International collaborative efforts employing high-throughput sequencing methods have led to the characterization of genomic alterations arising in multiple cancers and tumor cell lines. These data have highlighted the complexity of this mutational landscape and, in particular, they have revealed a strong cancer lineage dependence with respect to both, the mutational patterns and their phenotypic outcomes: the mechanisms driving tumors are dependent of the molecular particularities of the cell they are derived from.

Quantification of the transcription factor activity. In each tumor, the gene expression levels will be modeled as a function of the activity of the transcription factors that regulate them; the activities will then be learned from the models. . To establish the list of the TF targets, we will use chromatin immunoprecipitation coupled with deep-seqencing (ChIP-seq) data.  The TF activities will be biologically relevant descriptors of the tumors allowing both a reduction of the data complexity and a contextualization with respect to their molecular specificities.

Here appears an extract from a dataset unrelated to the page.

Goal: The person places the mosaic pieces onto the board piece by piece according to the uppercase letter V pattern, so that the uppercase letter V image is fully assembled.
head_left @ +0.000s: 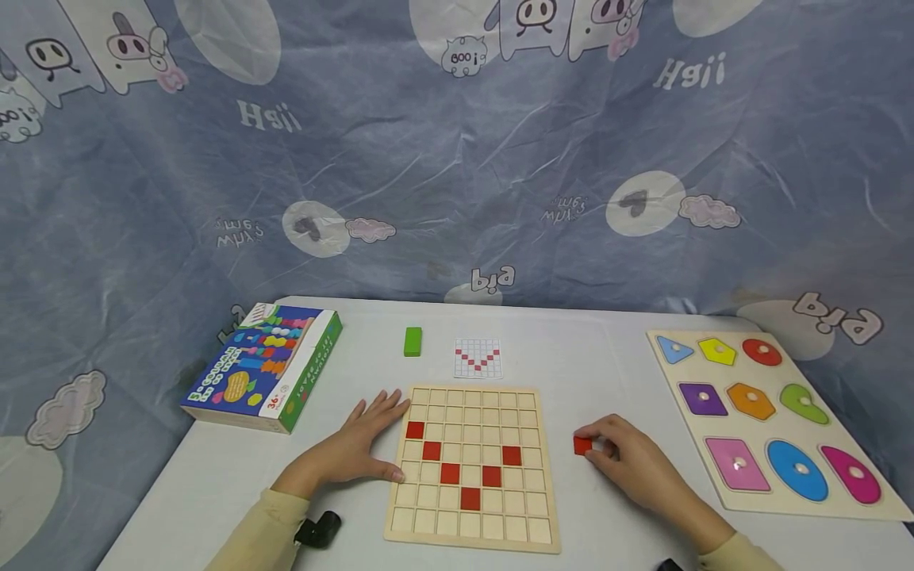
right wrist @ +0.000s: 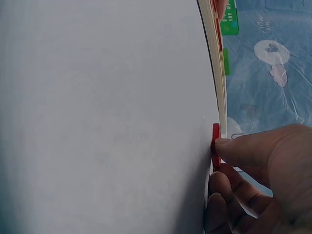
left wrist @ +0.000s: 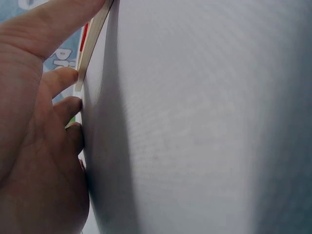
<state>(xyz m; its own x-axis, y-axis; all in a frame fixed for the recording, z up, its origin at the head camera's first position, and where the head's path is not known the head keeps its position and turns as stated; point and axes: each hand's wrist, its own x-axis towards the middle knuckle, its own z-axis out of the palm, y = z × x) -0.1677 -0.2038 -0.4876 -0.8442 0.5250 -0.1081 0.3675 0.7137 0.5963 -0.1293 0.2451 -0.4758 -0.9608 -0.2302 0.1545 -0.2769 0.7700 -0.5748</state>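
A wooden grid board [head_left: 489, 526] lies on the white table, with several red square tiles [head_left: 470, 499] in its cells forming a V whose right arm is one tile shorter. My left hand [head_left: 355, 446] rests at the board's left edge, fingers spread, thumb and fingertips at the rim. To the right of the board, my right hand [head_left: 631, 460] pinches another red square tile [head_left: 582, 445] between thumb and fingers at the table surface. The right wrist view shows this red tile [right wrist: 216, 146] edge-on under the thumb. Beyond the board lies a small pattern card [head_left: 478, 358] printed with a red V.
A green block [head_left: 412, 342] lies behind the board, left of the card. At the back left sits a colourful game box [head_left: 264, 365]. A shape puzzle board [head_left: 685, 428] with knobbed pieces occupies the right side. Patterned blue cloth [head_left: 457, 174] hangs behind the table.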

We are deconvoluting the complexity of the tumor lineage expression program by modeling transcription factor activity in order to identify genomic alterations relevant for the tumorigenesis of specific cancer lineages. This approach exploits existing datasets and data generated within the MILES consortium, in which numerous tumors have been characterized at the genomic and transcriptomic level.
This computational biology sub-project is integrating data of multiple cancer types. We will discriminate tumors based on their molecular status, which may allow improved diagnostics. We will integrate cellular specificities to contextualize the genomic alterations. Moreover, analyzing the impact of genetic alterations on transcription factor activity as a function of tumor type will provide important mechanistic insights for the improved classification and stratification of tumors. The project is structured around four principal aims:

  • Aim 1. Quantitatively model the activity of transcription factors in a large set of tumors of different lineage
  • Aim 2. Stratify tumors according to transcription factor activities.
  • Aim 3. Investigate the molecular mechanisms underlying transcription factor activity by building a transcription factoractivity regulatory network.
  • Aim 4. Identify genomic alterations specific of tumor lineage or of subgroup of tumors presenting similar transcription factor activity profiles.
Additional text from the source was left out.